◆ REQUIRED ACTION ◆
In the material below, list every line carrying the string "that".

==============================

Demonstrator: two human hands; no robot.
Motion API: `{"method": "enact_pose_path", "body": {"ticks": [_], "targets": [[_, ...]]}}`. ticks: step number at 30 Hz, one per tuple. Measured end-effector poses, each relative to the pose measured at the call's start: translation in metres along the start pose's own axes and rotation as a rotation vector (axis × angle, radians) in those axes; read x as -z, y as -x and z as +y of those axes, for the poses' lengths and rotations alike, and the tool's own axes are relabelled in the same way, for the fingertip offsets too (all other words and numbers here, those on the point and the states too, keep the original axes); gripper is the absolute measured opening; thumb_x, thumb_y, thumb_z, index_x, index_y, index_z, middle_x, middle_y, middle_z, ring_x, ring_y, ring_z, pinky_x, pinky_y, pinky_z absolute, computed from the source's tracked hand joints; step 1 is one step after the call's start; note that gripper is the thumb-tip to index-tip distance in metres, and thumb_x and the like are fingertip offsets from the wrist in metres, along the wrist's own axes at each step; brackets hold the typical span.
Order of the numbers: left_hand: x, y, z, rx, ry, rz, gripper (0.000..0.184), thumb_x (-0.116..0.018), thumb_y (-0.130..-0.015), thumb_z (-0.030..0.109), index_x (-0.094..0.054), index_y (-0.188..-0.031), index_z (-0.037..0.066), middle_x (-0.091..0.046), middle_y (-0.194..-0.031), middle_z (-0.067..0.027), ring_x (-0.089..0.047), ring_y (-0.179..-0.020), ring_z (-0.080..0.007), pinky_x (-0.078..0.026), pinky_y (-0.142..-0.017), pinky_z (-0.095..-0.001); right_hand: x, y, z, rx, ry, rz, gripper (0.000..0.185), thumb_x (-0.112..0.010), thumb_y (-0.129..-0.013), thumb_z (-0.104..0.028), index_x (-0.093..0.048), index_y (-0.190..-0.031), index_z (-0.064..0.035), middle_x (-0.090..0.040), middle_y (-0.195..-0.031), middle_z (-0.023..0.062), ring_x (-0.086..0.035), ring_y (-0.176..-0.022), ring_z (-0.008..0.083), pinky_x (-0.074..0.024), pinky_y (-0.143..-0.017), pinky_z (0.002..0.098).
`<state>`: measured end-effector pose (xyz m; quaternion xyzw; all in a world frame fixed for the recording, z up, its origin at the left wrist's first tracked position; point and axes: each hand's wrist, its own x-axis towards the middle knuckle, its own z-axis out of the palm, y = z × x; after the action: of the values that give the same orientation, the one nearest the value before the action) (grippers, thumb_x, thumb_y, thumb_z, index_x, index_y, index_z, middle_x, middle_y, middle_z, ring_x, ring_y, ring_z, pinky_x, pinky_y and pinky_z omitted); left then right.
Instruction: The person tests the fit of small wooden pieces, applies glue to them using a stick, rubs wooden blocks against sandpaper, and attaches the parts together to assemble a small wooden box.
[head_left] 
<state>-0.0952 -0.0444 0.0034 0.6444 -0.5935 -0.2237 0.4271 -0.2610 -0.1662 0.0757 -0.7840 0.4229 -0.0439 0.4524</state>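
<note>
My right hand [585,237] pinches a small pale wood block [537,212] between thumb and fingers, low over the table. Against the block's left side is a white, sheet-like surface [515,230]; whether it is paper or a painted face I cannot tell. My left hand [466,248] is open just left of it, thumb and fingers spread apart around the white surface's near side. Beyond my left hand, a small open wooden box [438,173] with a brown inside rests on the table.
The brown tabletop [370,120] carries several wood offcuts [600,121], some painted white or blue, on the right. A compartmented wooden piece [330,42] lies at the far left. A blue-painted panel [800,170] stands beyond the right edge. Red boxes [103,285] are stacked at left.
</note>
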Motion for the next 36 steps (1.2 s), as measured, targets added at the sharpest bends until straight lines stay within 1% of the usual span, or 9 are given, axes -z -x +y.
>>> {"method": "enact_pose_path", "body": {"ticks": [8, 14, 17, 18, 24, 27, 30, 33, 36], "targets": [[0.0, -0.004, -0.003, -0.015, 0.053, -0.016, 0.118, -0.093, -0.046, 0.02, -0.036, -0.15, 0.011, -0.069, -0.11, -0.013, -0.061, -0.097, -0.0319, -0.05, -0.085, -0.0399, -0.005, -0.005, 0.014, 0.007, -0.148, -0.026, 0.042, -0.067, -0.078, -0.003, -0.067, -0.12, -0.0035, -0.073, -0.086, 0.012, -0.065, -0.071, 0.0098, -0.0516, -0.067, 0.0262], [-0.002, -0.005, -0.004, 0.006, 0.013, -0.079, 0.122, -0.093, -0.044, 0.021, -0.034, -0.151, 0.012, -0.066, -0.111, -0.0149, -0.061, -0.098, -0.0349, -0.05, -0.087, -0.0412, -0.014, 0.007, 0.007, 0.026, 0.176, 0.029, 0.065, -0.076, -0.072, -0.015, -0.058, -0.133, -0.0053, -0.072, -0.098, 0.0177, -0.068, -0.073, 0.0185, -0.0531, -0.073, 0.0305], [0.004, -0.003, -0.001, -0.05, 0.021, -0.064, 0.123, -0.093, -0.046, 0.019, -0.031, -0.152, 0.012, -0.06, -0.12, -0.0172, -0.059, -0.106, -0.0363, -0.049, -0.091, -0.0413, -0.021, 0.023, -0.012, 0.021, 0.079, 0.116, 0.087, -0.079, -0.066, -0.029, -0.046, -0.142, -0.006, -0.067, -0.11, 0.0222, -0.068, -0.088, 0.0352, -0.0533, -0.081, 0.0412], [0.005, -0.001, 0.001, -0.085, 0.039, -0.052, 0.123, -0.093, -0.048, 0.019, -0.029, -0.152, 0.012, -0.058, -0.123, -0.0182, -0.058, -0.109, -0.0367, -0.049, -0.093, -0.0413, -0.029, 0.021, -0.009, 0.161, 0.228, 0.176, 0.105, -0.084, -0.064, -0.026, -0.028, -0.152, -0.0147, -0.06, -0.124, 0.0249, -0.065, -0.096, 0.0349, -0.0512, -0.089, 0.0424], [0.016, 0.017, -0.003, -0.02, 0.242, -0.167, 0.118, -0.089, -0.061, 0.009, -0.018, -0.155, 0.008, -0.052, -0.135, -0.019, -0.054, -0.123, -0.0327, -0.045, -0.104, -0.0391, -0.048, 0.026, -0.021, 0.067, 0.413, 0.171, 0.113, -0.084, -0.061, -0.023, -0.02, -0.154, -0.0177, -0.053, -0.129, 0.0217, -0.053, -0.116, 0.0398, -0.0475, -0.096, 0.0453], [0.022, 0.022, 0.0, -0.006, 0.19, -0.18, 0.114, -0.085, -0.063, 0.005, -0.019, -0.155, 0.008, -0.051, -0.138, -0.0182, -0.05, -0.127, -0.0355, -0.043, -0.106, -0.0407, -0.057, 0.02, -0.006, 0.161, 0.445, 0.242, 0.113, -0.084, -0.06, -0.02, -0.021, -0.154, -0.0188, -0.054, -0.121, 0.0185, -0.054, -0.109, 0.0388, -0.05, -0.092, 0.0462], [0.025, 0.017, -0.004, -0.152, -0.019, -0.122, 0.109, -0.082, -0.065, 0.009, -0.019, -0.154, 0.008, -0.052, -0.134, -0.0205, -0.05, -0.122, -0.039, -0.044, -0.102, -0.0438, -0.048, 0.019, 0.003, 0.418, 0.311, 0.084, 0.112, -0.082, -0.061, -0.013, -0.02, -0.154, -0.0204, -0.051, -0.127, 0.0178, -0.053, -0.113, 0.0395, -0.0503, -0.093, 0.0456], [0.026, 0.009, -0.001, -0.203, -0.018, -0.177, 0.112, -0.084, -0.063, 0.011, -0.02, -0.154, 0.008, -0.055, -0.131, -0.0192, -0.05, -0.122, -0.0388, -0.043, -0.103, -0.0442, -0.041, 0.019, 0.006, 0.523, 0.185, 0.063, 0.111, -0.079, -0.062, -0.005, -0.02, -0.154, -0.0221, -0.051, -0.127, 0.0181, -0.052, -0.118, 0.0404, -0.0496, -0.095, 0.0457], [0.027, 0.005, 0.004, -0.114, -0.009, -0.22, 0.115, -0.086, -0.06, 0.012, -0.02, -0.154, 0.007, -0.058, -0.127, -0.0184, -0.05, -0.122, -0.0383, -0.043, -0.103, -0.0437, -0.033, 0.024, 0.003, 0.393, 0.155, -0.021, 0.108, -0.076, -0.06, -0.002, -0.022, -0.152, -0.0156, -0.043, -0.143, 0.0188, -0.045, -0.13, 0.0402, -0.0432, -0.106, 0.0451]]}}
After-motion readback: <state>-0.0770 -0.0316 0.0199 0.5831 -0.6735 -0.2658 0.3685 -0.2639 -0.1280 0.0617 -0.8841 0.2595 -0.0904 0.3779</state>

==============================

◆ REPLY ◆
Motion API: `{"method": "enact_pose_path", "body": {"ticks": [_], "targets": [[_, ...]]}}`. ticks: step number at 30 Hz, one per tuple. Measured end-effector poses, each relative to the pose measured at the call's start: translation in metres along the start pose's own axes and rotation as a rotation vector (axis × angle, radians) in those axes; read x as -z, y as -x and z as +y of those axes, for the poses' lengths and rotations alike, and the tool's own axes are relabelled in the same way, for the fingertip offsets too (all other words and numbers here, those on the point and the states too, keep the original axes); gripper is the absolute measured opening; thumb_x, thumb_y, thumb_z, index_x, index_y, index_z, middle_x, middle_y, middle_z, ring_x, ring_y, ring_z, pinky_x, pinky_y, pinky_z absolute, computed from the source's tracked hand joints; step 1 is one step after the call's start; note that gripper is the thumb-tip to index-tip distance in metres, and thumb_x and the like are fingertip offsets from the wrist in metres, along the wrist's own axes at each step; brackets hold the typical span.
`<state>`: measured end-effector pose (xyz m; quaternion xyzw; all in a world frame fixed for the recording, z up, its origin at the left wrist's first tracked position; point and axes: each hand's wrist, its own x-axis towards the middle knuckle, its own z-axis out of the palm, y = z × x; after the action: of the values that give the same orientation, the one nearest the value before the action) (grippers, thumb_x, thumb_y, thumb_z, index_x, index_y, index_z, middle_x, middle_y, middle_z, ring_x, ring_y, ring_z, pinky_x, pinky_y and pinky_z omitted); left then right.

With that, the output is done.